The message in the mailbox that was processed by the crashed printing office can
be passed to the new printing office (when it's been determined that it was not
handled). The agents don't notice any problem and the system just continues to sell
tickets. This scenario is one example of a fault tolerance strategy that Akka
provides, which is called the Restart strategy. Other strategies that can be used are
Resume, Stop and Escalate. These strategies are explained in more detail in chapter
4. Akka provides a way to select strategies for specific exceptions that can occur in
Actors. Since Akka controls how all messages between Actors are processed and
knows all the addresses of the Actors, it can stop processing messages for an Actor
that throws an exception, check which strategy should be used for the specific
exception and take the required action. (This is kind of a Cool Hand Luke
Universe: the only failures, are failures of communication.)
Fault tolerant does not mean that every possible fault is caught and recovered
from completely.
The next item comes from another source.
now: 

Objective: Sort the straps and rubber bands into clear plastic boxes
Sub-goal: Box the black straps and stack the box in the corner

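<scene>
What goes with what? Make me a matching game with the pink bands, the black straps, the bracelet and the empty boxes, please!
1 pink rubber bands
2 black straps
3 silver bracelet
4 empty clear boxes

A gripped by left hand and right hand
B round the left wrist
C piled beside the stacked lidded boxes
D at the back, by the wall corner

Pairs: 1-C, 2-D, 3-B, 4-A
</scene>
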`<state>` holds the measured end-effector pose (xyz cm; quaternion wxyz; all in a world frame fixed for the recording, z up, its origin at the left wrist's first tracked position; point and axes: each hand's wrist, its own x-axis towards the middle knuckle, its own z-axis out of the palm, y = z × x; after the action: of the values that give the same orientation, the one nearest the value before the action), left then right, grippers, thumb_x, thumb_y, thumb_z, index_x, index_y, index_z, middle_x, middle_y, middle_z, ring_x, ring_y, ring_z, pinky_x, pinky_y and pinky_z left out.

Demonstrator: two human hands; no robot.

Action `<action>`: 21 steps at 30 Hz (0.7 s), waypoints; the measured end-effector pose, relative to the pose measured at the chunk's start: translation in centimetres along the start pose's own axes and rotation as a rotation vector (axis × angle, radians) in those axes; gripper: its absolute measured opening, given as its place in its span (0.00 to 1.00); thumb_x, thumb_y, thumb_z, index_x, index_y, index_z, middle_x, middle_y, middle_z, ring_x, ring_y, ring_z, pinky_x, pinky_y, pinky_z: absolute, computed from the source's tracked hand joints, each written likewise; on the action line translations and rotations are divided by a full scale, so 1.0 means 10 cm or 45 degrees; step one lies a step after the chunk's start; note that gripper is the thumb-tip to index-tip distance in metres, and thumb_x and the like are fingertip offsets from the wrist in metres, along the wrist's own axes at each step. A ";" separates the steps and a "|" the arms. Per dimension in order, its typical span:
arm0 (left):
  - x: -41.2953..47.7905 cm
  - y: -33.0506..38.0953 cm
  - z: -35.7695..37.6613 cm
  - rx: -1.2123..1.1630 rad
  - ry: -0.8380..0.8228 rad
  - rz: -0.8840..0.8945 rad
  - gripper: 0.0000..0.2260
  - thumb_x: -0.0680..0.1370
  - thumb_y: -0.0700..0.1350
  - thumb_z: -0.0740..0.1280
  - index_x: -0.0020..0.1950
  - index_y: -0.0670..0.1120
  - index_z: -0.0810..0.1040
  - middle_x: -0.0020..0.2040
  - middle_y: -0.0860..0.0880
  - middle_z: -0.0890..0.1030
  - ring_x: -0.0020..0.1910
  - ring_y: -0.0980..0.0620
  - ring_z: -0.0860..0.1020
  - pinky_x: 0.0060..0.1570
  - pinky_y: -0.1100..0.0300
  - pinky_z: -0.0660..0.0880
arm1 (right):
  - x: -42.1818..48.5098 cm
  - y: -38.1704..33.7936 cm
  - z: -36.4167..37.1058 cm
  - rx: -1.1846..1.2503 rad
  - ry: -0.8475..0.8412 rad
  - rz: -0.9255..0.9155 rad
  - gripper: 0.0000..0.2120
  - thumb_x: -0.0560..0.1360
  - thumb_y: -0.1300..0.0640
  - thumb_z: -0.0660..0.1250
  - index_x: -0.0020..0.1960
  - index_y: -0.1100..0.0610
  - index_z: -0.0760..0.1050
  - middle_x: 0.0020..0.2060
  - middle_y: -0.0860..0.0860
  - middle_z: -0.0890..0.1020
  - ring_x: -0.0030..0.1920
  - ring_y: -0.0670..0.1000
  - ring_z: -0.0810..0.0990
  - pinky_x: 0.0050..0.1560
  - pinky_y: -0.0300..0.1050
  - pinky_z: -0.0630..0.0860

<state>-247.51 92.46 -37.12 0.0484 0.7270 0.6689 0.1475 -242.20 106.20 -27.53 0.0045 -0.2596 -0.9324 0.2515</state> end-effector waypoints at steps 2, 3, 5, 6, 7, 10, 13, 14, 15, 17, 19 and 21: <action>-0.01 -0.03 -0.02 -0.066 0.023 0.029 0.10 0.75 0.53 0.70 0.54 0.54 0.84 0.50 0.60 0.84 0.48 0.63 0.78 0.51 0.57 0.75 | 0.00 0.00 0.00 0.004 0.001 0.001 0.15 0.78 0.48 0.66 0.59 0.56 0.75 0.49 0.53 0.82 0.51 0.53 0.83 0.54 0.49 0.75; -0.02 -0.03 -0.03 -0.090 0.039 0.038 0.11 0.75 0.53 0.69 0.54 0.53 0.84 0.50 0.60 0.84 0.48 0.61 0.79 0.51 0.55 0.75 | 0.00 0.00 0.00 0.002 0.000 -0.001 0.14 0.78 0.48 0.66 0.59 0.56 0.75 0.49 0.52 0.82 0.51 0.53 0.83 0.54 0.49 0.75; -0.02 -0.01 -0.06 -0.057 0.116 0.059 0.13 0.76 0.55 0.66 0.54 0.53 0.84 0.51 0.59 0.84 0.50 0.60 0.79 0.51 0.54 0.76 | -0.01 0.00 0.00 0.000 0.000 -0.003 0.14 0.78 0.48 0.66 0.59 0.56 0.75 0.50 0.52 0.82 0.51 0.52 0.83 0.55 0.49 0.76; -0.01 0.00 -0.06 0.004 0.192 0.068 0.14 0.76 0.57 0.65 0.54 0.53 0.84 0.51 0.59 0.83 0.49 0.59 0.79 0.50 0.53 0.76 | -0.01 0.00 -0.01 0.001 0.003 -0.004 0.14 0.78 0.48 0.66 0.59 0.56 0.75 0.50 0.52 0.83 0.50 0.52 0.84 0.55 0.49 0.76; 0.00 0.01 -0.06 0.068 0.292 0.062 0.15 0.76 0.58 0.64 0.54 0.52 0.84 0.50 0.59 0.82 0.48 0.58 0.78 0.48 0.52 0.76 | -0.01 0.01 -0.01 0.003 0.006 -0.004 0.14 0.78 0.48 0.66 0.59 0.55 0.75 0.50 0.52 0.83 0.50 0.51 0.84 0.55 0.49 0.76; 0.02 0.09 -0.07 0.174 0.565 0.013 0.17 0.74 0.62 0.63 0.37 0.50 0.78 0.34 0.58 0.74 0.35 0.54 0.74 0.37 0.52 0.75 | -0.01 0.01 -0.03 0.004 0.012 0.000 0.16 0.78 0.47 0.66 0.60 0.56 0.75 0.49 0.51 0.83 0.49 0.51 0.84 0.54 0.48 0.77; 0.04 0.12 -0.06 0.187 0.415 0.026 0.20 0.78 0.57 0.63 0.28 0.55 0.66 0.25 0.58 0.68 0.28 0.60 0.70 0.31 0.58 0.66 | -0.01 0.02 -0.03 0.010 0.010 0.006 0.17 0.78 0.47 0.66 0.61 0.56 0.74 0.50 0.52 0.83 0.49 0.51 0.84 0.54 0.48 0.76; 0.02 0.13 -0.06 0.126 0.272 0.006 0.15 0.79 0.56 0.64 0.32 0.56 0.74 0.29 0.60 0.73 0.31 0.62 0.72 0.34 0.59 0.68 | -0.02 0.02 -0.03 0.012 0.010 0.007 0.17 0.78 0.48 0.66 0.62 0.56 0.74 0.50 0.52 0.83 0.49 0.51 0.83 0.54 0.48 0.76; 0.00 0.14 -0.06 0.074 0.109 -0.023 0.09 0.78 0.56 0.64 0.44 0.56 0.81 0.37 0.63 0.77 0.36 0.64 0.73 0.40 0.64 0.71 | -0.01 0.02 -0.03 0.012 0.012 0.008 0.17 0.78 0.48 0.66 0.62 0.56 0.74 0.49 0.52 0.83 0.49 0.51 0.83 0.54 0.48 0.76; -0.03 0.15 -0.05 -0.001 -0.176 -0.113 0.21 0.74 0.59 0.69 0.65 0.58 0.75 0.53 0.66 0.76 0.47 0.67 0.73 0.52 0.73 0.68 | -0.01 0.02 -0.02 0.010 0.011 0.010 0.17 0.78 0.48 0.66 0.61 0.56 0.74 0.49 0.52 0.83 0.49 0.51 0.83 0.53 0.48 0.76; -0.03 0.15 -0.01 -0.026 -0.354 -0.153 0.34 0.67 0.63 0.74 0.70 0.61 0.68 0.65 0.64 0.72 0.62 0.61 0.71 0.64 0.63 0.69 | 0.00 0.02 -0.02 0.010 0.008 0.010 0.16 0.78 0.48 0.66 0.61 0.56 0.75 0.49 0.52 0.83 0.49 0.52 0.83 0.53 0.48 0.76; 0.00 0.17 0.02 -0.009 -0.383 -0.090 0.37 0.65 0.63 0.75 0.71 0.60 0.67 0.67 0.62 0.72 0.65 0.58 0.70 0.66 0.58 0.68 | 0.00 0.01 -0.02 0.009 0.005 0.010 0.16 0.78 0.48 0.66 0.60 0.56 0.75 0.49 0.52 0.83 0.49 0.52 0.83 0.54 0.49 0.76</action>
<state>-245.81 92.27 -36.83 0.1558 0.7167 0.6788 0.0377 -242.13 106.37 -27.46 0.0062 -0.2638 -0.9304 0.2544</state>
A fault tolerant system is a system that can at least contain and
isolate faults in specific parts of the system, averting a full system crash. The goal
is to keep the system running, as was achieved by restarting the printing office.
Different faults require different corrective strategies. Some faults are solved by
restarting a part of the system, other faults might not be solvable at the point of
detection and may need to be handled at a higher level, as part of a larger
subsystem. We'll see how Akka provides for such cases with its notion of
Supervision later in the book.
As you would probably expect, replacing malfunctioning objects in a shared
mutable state approach is almost impossible to do, unless you are prepared to build
a framework of your own to support it. And this is not limited to malfunctioning
objects, what if you just wanted to replace the behavior of a particular object? (As
we will see later, Akka also provides functionality to hot swap the behavior of an
Actor.) Since you do not have control over how methods are called, nor possess the
ability to suspend a method and redirect it to another new object, the flexibility that
is offered by the message passing approach is unmatched.
Without going into a lot of detail, let's look briefly at exception handling.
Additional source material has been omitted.